Apparently, it’s Rivalry Week in the compute section of the datacenter here at The Next Platform. There are a slew of vendors ramping up their processors and their ecosystems to do battle for 2018 budget dollars, and many of them are talking up the performance and bang for the buck of their architectures.
We have just discussed the “Vulcan” variant of the ThunderX2 processor from Cavium and how that company thinks it ranks against the new “Skylake” Xeon SP processors from Intel, which made their debut in July.
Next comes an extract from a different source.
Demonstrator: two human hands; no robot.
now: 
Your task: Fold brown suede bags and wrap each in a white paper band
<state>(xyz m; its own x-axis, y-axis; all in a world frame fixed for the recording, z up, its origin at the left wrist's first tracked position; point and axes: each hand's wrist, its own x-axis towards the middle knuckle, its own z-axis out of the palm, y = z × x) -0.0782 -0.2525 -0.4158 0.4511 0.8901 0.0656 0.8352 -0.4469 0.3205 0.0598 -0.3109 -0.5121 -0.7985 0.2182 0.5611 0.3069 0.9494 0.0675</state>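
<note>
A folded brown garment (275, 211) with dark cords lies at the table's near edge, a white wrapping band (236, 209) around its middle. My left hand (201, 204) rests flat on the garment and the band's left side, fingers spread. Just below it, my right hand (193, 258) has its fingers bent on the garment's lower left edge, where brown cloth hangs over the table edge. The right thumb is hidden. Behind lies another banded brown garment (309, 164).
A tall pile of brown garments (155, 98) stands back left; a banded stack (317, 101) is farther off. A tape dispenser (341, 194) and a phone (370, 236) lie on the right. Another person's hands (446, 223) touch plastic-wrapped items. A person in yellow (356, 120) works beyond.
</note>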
AMD was talking up its Epyc processors at the recent SC17 supercomputing conference, which we will discuss in a follow-on story shortly, and Intel is, perhaps not coincidentally, also talking about how it thinks the Epyc processors stack up against its Xeons.
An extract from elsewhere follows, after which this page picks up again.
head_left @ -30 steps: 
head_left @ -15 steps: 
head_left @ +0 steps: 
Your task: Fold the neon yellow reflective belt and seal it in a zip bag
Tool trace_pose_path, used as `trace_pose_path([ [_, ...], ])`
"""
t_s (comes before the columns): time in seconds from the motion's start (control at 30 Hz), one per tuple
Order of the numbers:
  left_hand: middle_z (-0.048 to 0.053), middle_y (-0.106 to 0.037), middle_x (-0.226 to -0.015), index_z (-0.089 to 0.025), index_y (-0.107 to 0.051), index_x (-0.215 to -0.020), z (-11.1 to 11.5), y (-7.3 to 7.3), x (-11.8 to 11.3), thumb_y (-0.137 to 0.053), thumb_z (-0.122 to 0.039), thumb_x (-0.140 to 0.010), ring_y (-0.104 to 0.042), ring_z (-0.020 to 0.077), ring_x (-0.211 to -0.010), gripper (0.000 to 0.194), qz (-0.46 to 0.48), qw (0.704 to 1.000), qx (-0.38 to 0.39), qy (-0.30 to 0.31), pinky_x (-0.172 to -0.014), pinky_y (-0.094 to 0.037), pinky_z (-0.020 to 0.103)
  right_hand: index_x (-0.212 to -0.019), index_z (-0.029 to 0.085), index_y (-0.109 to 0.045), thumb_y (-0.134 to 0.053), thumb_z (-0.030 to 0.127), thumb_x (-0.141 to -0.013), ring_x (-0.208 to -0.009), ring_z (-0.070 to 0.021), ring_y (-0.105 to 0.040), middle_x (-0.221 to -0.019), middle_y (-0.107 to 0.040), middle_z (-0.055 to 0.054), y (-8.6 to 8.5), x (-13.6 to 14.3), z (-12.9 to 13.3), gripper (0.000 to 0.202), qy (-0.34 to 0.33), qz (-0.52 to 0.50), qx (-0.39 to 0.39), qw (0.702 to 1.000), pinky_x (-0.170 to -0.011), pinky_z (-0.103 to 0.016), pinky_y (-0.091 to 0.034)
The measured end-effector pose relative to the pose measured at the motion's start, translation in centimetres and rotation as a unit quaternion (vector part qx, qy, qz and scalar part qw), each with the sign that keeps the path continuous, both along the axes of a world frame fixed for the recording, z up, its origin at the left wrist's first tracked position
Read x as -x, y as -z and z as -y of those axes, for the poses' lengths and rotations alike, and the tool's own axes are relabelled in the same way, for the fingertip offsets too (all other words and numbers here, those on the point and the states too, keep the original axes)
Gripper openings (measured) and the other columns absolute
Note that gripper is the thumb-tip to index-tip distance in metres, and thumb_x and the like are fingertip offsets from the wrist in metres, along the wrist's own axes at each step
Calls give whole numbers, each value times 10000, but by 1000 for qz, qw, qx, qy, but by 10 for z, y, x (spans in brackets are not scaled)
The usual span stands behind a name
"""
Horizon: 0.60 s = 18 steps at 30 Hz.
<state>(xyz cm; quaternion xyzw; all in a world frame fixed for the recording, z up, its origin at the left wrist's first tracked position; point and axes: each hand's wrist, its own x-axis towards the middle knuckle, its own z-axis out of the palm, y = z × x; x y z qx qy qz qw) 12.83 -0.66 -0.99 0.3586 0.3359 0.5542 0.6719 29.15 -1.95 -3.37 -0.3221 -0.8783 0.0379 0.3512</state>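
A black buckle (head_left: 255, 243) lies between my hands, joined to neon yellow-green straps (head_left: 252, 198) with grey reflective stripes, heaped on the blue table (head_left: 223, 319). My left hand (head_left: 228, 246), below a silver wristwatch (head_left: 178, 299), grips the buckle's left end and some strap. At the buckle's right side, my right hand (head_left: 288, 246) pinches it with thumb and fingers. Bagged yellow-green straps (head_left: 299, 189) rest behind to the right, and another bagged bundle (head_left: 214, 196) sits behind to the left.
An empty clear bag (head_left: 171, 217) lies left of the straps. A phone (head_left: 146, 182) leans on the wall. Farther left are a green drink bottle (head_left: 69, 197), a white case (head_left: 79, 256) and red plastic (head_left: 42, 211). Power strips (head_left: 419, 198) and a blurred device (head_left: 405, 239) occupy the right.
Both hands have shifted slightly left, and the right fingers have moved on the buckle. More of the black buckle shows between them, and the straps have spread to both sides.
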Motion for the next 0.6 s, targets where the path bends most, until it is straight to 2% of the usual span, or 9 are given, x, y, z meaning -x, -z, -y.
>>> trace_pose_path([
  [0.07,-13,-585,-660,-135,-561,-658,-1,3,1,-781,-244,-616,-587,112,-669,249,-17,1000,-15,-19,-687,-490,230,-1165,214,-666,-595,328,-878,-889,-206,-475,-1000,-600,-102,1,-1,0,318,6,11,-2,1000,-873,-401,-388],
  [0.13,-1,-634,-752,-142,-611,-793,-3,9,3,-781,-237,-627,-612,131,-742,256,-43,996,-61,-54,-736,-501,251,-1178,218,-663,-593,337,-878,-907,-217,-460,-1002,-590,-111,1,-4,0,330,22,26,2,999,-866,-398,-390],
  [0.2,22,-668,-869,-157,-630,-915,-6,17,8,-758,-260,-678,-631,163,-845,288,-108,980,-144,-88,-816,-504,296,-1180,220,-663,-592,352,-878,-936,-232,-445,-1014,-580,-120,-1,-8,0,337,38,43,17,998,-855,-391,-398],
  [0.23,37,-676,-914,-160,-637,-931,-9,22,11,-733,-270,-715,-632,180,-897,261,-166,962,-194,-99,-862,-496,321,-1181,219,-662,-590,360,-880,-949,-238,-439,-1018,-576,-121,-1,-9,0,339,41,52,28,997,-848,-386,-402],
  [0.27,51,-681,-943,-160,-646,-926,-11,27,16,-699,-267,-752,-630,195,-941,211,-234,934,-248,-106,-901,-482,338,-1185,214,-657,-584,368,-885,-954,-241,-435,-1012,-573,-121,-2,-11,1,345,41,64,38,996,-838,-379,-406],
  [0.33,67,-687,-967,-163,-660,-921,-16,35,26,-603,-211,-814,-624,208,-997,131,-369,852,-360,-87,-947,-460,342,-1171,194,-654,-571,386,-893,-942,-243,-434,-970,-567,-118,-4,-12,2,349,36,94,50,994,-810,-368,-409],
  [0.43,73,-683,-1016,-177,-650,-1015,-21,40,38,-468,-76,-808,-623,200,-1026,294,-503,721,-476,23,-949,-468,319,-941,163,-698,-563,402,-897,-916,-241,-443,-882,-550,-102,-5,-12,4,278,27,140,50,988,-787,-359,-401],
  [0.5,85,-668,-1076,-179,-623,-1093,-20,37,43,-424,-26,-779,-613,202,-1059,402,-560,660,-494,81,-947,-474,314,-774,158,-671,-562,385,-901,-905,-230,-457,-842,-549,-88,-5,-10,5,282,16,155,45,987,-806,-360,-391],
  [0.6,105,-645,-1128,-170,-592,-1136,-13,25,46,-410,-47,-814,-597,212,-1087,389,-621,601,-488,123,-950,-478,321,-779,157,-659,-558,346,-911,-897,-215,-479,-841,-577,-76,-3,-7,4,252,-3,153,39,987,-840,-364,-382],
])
Intel looked at the publicly available benchmarks as a starting point, and then it actually got its hands on a two-socket Epyc system from Supermicro and then put it through the paces on a bunch of tests while at the same time testing three different configurations of a Xeon SP system to reckon against that Epyc box. We are, like you, understandably skeptical of any vendor tests performed on a rival’s architecture, but in the absence of independent, third party performance information we figure that all data we can assemble on behalf of readers is a good thing. You just half to remember to bring the salt shaker.
At the point where Intel had run its tests and had brought the public and private benchmark results together, which was a week ago, Intel had over 110 benchmark tests run where it had come out in top and AMD had only run four benchmarks publicly – the SPEC 2006 and 2016 integer and floating point tests – as well as two other benchmark tests with Linux kernel compilation and seismic reservoir analysis that we have reported on in the past as AMD was ramping up the first generation “Naples” Epyc processor to its June launch. The combination of having enough compute, with 32 cores on a Naples die, and lots of memory and I/O bandwidth (particularly on single-socket machines) is what, according to AMD, makes the Epyc chip competitive with prior and current Xeons.
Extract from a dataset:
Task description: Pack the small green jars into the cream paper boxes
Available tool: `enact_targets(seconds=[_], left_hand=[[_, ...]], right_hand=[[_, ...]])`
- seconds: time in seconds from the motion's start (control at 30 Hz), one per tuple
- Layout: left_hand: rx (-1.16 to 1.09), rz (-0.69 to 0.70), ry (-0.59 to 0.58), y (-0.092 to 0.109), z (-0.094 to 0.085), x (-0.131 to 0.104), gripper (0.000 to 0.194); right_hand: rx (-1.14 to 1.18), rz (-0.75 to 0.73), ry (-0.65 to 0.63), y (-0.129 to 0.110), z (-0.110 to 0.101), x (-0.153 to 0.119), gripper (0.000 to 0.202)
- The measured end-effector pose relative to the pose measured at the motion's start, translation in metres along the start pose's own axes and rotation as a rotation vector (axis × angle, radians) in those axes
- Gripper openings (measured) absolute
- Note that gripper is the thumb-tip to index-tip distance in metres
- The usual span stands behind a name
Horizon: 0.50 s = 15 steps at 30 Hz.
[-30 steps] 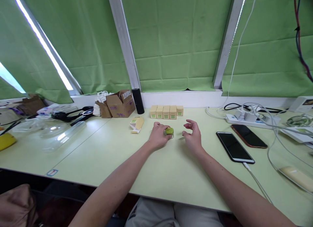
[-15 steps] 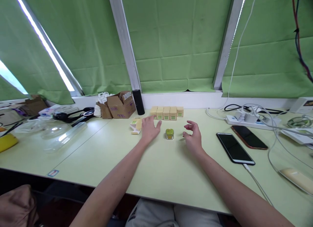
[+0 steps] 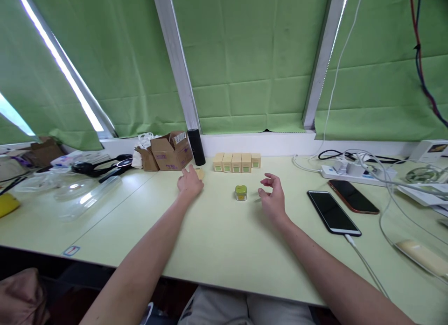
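Note:
My left hand point(image 3: 190, 182) reaches far forward, with its fingers curled down over a small unfolded beige carton point(image 3: 200, 173). Most of that carton is hidden beneath the hand; only its right edge shows. In front of me stands a small clear square jar point(image 3: 241, 193) with a green lid and yellowish contents, touched by neither hand. Just right of the jar, my right hand point(image 3: 274, 197) hovers low, its fingers apart and bent, holding nothing. Behind the jar several small beige boxes point(image 3: 236, 163) with green-framed labels stand in a row.
A cardboard box point(image 3: 172, 151) and a black cylinder point(image 3: 196, 147) stand at the back left. Clear plastic packaging point(image 3: 89, 198) lies on the left. To the right are two phones point(image 3: 334, 212) point(image 3: 353, 196), a power strip point(image 3: 357, 173), cables and a pale mouse point(image 3: 420, 256).
My left hand has moved left from beside the box row onto the unfolded carton, covering most of it. My right hand and the jar stay about where they were.

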<state>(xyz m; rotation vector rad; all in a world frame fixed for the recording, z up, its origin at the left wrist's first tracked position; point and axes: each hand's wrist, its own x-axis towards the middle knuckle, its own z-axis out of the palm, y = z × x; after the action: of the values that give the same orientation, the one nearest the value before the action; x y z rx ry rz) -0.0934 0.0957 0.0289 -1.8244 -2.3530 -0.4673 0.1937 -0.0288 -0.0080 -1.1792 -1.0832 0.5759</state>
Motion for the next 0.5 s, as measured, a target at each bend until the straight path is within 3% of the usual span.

The Intel benchmarks don’t precisely discount this assessment, and even Dave Hill, who heads up Data Center Group product marketing at Intel with a focus on servers, concedes that AMD Epycs lead on some of the benchmarks that Intel has run in its own labs.
“What we are seeing at a high level is that we are leading on the majority of the workloads, but AMD does lead on some memory bound workloads,” Hill tells The Next Platform. “As far as the key thing of performance per core, a lot of cloud workloads have grown up around the single-threaded performance of Xeon in the past ten years, and that is one of our key advantages. There is always a single-threaded bottleneck in some workload somewhere.”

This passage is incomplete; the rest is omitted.